■ The records

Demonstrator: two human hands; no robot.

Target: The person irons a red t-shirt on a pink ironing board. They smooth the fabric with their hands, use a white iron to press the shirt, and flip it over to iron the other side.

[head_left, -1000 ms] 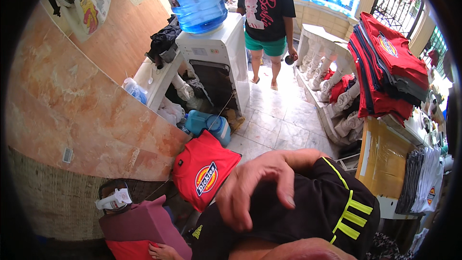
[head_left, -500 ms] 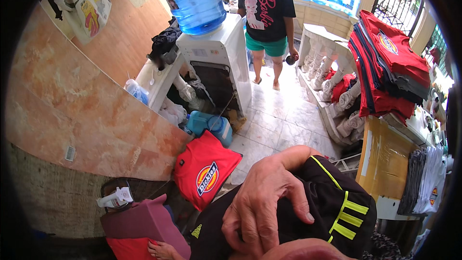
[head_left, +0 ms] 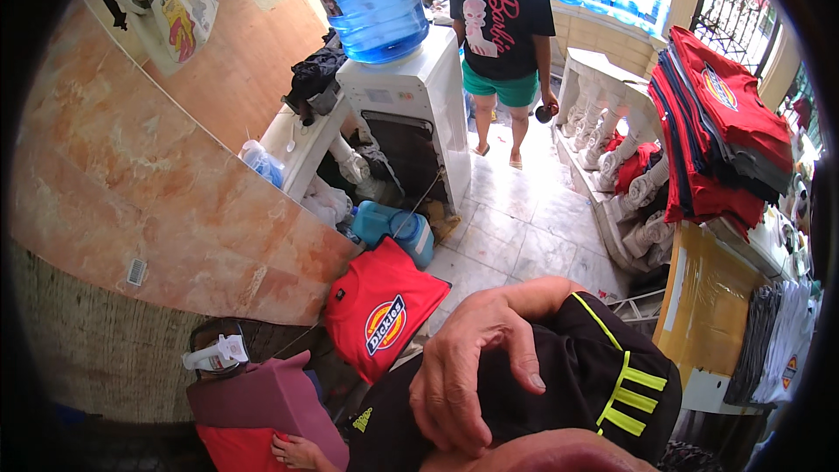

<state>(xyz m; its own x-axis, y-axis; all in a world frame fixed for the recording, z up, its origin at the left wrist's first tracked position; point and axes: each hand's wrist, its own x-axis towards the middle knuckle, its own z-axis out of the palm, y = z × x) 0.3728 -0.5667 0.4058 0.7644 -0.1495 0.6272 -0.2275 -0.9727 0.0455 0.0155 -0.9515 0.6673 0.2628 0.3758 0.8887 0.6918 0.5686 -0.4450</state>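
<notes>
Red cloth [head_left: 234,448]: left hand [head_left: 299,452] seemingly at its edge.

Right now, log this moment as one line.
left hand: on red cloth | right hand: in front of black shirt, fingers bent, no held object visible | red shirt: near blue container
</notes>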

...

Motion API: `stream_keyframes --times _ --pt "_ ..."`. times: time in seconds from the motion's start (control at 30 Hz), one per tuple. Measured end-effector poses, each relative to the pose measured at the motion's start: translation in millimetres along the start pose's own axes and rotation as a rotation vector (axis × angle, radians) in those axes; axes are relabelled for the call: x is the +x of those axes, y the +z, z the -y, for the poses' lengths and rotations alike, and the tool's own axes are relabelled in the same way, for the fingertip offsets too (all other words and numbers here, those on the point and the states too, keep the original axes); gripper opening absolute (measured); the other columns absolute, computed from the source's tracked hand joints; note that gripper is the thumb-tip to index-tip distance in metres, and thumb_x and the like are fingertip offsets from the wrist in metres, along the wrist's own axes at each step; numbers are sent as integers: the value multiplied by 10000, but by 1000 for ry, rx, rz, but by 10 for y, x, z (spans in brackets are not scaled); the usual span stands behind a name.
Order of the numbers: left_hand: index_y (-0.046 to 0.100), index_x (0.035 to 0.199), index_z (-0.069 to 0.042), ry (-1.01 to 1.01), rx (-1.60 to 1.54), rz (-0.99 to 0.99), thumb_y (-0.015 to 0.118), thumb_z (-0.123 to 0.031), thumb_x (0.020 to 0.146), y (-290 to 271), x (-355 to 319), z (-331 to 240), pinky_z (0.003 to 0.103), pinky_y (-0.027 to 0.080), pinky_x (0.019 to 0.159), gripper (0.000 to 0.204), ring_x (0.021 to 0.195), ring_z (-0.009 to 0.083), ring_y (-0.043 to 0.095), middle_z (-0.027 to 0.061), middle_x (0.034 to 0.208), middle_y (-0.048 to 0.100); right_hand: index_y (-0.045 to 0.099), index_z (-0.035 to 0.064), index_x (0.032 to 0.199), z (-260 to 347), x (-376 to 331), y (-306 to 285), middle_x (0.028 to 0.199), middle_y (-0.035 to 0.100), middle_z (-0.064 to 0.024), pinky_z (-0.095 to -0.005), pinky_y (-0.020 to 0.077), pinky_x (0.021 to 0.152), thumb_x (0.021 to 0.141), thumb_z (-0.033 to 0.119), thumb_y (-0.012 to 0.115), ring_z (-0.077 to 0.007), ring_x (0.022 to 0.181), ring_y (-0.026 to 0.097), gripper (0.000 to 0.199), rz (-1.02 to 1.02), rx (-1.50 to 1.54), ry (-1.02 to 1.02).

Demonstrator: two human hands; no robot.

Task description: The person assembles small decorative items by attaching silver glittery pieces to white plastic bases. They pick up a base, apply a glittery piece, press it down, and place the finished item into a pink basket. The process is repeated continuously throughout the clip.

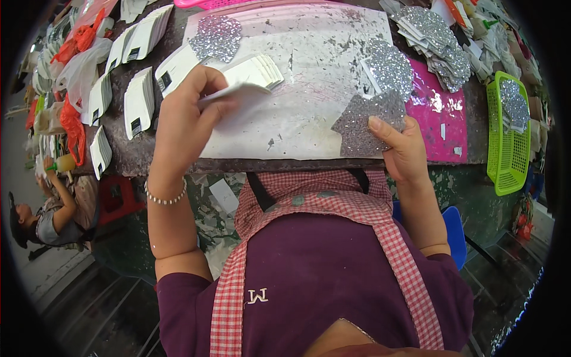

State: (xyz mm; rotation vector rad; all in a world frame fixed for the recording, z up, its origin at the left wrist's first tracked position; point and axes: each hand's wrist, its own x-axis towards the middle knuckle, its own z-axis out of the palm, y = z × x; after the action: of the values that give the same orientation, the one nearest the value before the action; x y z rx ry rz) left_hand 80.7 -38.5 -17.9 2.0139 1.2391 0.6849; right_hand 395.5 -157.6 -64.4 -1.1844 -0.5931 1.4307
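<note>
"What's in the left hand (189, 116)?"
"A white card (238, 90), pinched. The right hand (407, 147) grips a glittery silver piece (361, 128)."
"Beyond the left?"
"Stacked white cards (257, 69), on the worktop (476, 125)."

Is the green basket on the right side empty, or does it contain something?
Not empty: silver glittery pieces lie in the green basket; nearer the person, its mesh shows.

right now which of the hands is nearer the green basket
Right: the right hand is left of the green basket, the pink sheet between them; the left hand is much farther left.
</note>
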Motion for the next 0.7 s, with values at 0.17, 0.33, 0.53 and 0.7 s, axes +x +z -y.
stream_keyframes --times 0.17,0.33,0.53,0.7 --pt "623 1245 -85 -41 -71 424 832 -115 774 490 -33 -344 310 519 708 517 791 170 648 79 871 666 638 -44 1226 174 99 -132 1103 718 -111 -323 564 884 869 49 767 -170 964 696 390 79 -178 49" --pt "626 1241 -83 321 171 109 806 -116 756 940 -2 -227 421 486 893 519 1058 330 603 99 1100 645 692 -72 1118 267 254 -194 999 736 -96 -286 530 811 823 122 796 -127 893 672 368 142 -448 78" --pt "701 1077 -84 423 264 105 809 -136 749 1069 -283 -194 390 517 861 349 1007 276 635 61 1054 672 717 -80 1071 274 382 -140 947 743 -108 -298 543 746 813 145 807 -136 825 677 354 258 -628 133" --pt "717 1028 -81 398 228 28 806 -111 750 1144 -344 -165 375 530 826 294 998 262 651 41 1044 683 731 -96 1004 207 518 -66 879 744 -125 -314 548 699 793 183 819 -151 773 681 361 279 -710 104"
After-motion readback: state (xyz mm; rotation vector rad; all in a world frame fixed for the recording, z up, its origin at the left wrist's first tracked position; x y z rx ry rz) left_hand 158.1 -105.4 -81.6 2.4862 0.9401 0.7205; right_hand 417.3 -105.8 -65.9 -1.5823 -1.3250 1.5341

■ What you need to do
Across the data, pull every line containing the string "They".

■ Answer section
Target: The person irons a red t-shirt on a pink ironing board. They smooth the fabric with their hands, use a white iron to press the shirt, and flip it over to iron the other side.
Task description: The person assembles small decorative items by attaching silver glittery pieces to white plastic bases. They pick up a base, apply a glittery piece, press it down, and place the finished item into a pink basket. The process is repeated continuously throughout the clip.

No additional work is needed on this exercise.